The social network Clubhouse
Clubhouse is a social network available to the public since 2020, through an app operated by the U.S.-based company Alpha Exploration that has no establishment in the EU. The social network is based on voice interactions that take place in conversation rooms, namely:
- Users can choose to open room on particular subjects or access other people’s rooms as listeners.
- Since January 2022, through the new Clips & Replays function, users can also record and store parts of conversations and share the recordings with third parties.
- Clubhouse recommends people with whom users may have common interests or connections. Users can also synchronize the address books of their devices with Clubhouse to connect with people they know or to invite their friends to join the social network.
The proceedings began in 2021 following press reports of several issues concerning the processing of personal data in the context of the Clubhouse social network. The Garante also received a claim highlighting critical issues related to security, exercise of data subjects’ rights, the controller’s EU representative, profiling activities, and retention of personal data.
The findings of the Garante
The Garante determined that the conditions for applicability of the GDPR set out in Article 3(2)(a) GDPR had been met, since Clubhouse offered its services to data subjects in the European Union, as demonstrated by the high number of European active users in 2021. The Garante claimed its jurisdiction on the basis of Article 55(1) GDPR, because the Clubhouse service was managed by a company that had no establishment in the European Union and it affected data subjects in more than one Member State. As a result, each data protection authority based in a Member State affected by the processing would have jurisdiction to investigate Alpha Exploration’s provision of the Clubhouse service.
On the merits, upon completing the investigation, the Garante posited that Alpha Exploration committed several violations of the GDPR in providing the Clubhouse service, which can be summarized as follows:
- Unlawful processing: according to the Garante, Alpha Exploration relied on inappropriate legal bases to justify a number of different processing activities. In particular, consent for direct marketing was collected using opt-out mechanisms (which are not allowed).
Additionally, the indiscriminate recording of every conversation in every room was found to be too invasive of data subjects’ rights to be based on the company’s legitimate interest in monitoring possible violations of Clubhouse’s guidelines.

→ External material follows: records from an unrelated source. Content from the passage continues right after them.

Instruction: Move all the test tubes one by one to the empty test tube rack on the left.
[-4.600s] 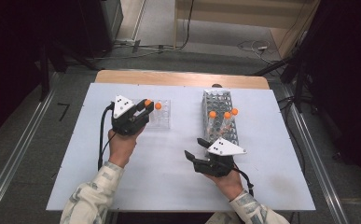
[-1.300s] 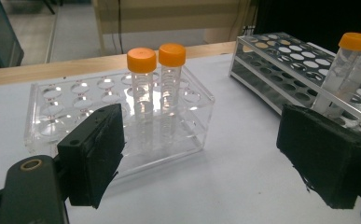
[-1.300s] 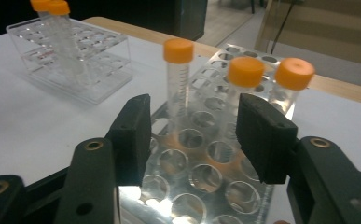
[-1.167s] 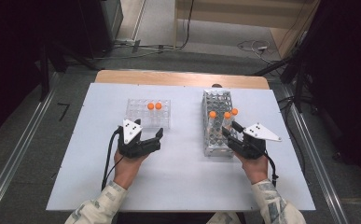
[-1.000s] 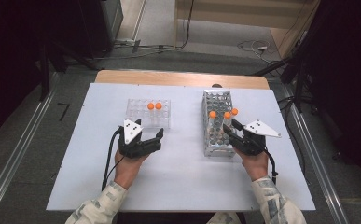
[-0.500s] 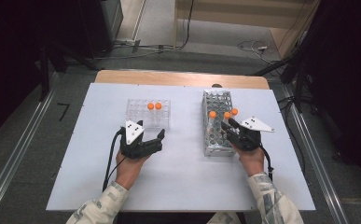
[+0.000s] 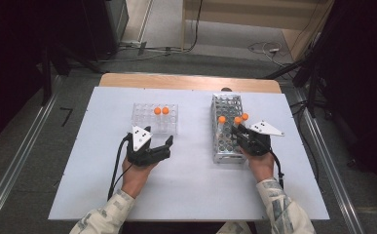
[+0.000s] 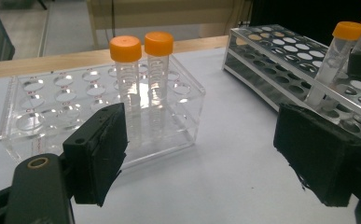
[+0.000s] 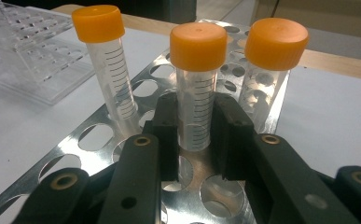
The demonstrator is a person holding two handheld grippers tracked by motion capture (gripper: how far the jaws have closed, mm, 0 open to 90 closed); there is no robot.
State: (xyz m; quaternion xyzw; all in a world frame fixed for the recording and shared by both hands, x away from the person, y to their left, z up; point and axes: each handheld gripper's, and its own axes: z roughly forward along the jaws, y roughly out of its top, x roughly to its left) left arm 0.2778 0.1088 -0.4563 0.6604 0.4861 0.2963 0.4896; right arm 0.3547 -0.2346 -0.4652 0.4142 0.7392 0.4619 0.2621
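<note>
Clamping down now: the right gripper (image 9: 194, 135) has just been closing, and its fingers (image 9: 166, 126) press both sides of the middle tube (image 9: 196, 93), orange-capped, standing upright in the metal rack (image 9: 99, 154). Count them: three capped tubes in that rack, the gripped one, one to the left of the fingers (image 9: 106, 60) and one just behind on the right (image 9: 269, 70). Across the worktop (image 7: 191, 190), two more orange-capped tubes (image 8: 141, 79) stand side by side in the clear rack (image 8: 43, 112), so five tubes, two racks. The right gripper view gives the printed scale marks on the tubes and the pads tight on the wall; the high view gives the two racks well apart instead. The left gripper (image 8: 199, 163) rests low, fingers (image 8: 99, 158) spread wide, holding nothing, the clear rack just beyond them.
</note>
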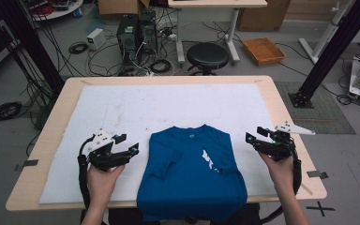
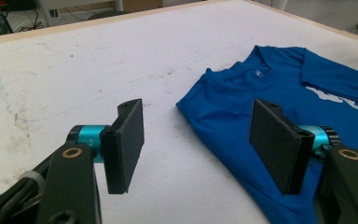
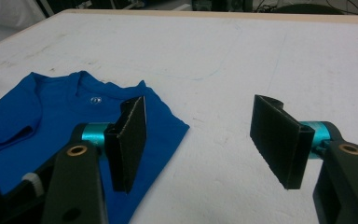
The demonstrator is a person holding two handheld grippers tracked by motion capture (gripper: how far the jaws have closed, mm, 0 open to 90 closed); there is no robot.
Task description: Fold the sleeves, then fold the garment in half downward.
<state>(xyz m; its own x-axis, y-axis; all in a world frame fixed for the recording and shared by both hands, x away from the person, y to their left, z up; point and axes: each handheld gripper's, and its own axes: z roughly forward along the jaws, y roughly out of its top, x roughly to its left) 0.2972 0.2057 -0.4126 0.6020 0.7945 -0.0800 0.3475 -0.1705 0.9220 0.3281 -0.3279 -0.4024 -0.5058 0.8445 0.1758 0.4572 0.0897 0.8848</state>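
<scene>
You held the left gripper low over the white mat on the table, just beside the left edge of a blue T-shirt. Its fingers stood wide apart with nothing between them; in the left gripper view the shirt's shoulder lay ahead, nearer the finger on that view's right. The shirt lay flat at the table's near edge, between your hands, its hem hanging over, collar pointing away, both sleeves folded inward. Your right gripper hovered just beside the shirt's right edge, fingers likewise spread and empty, the bare mat between them.
</scene>
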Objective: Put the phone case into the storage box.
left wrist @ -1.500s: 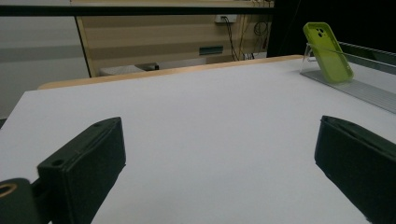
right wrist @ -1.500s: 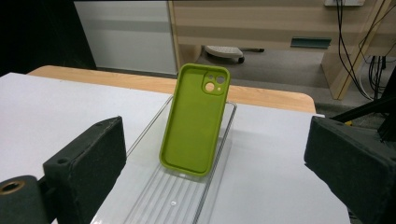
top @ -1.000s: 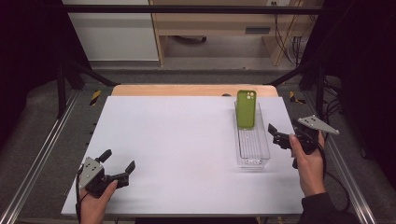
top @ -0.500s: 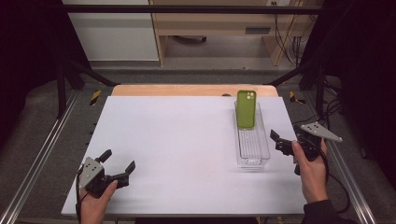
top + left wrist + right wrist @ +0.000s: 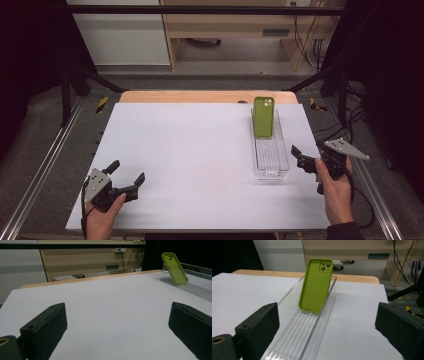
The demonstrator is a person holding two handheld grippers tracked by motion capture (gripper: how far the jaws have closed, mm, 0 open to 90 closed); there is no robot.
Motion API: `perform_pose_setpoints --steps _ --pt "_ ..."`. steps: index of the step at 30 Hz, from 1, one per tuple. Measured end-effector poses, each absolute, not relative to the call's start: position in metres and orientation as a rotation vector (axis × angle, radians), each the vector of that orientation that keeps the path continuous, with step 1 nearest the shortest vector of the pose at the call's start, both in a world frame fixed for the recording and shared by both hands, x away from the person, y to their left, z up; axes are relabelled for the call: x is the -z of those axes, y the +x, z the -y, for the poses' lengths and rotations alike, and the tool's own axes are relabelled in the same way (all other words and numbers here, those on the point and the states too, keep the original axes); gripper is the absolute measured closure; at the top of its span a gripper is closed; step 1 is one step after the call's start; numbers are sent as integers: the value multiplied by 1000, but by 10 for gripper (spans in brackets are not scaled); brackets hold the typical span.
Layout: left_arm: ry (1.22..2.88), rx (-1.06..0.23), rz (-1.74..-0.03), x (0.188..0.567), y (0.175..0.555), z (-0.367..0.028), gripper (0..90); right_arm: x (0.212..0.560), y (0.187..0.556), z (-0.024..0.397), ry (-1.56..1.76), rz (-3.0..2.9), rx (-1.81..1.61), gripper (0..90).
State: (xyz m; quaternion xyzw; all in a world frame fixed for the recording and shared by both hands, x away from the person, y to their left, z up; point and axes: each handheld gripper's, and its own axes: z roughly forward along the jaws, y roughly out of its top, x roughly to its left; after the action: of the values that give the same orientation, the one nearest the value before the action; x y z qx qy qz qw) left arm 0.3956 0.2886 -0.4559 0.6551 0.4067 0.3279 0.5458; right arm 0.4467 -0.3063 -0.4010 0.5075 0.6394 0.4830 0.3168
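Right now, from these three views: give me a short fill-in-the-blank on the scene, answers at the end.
1. The green phone case leans at the far end of a clear ____.
2. The jaws of the left gripper are ____.
3. The tray sits nearest the ____ gripper.
4. The right gripper is ____ the tray, not touching it.

Missing words: tray; open; right; beside

Lime-green phone case [image 5: 263, 116], clear tray [image 5: 270, 160]
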Motion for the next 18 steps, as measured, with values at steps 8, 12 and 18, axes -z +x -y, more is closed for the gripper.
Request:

- Breach of information obligation: according to the Garante, Alpha Exploration violated Articles 5(1)(a) and (e), 12(1), and 13 GDPR due to failure to provide any information about processing until August 4, 2021. Even after that date, the Garante challenged how complete and clear the information notice published was, noting that it lacked information on several aspects (e.g., automated decision-making processes, profiling, data retention periods, the representative in the EU). Additionally, the Garante highlighted inconsistencies between the privacy notice and the terms of service regarding the Clips & Replays function, which resulted in an unclear description of the processing.
- Failure to carry out a DPIA: the Garante found that Alpha Exploration violated Article 35 GDPR because it did not carry out a DPIA (Data Protection Impact Assessment) with regard to the profiling of users. Indeed, as provided by the Garante with resolution No. 467 of October 11, 2018, profiling data subjects on the basis of, inter alia, their preferences, interests, or behavior requires a DPIA. The Garante also considered a DPIA necessary because the data processed could include the data of minors.
The measures adopted by the Garante
Based on the above, the Garante ordered Alpha Exploration to:
- Stop any further processing carried out for direct marketing purposes—profiling aimed at showing users personalized content and suggestions—as it was based on unsuitable legal grounds.
- Pay an administrative fine of EUR 2 million;
- Increase the transparency of processing by supplementing the privacy notice and the terms of service and by including a link to a specific privacy notice in the invitation to join the community sent to non-users;
- Conduct a DPIA;
- Inform the Garante of the implemented measures within 30 days of receipt of the order.
This Clubhouse decision is yet more evidence that the Garante is paying a great deal of attention to multinational companies operating in Italy and providing innovative services (such as social-network and communication services). In addition, while the administrative fine is in line with recent trends, it is worth noting that the company has been required to implement corrective measures and to provide details on them within 30 days. As usual, the hardest part of being subject to an investigation and dealing with a decision from the Garante is not payment of the penalty, but the effort the company must put into implementing the required remedies in a short period of time.
 Providing the list of processing activities requiring a DPIA pursuant to Article 35(4) GDPR.